Give back exactly the lines from the one holding "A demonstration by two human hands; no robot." to the bottom of the material, both included, and nothing more. No pictures.
::::
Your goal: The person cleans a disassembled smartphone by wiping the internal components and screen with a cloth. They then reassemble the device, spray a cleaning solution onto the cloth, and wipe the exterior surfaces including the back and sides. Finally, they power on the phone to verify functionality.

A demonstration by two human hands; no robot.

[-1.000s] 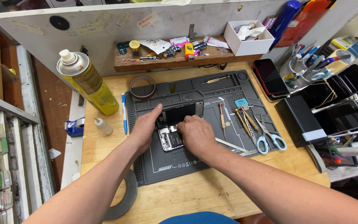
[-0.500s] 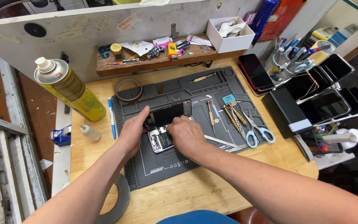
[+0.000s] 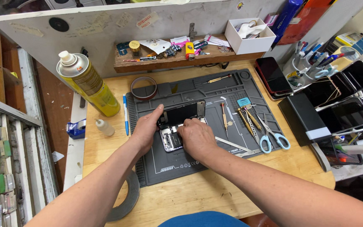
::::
### Task result
A demonstration by two human hands; no robot.

[-1.000s] 
[-0.500s] 
[+0.000s] 

The output requires nothing else.